Information supplied

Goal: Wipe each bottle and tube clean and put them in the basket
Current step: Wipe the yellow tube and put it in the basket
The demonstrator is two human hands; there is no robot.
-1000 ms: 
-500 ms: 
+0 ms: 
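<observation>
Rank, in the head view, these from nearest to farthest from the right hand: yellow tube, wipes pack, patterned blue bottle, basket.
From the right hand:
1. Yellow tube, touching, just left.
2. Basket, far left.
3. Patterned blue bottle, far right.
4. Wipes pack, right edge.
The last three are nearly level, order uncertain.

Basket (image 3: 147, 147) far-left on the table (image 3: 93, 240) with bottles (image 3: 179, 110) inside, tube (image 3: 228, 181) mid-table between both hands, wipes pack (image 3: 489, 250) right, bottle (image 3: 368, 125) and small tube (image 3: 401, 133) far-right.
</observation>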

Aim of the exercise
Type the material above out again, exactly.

Solution to the problem
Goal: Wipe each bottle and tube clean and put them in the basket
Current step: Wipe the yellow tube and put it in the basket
The demonstrator is two human hands; there is no robot.
-1000 ms: 
-500 ms: 
+0 ms: 
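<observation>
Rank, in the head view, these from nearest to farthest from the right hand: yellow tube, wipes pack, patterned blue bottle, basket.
From the right hand:
1. Yellow tube, touching, just left.
2. Basket, far left.
3. Patterned blue bottle, far right.
4. Wipes pack, right edge.
The last three are nearly level, order uncertain.

Basket (image 3: 147, 147) far-left on the table (image 3: 93, 240) with bottles (image 3: 179, 110) inside, tube (image 3: 228, 181) mid-table between both hands, wipes pack (image 3: 489, 250) right, bottle (image 3: 368, 125) and small tube (image 3: 401, 133) far-right.
</observation>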

The output has been completed.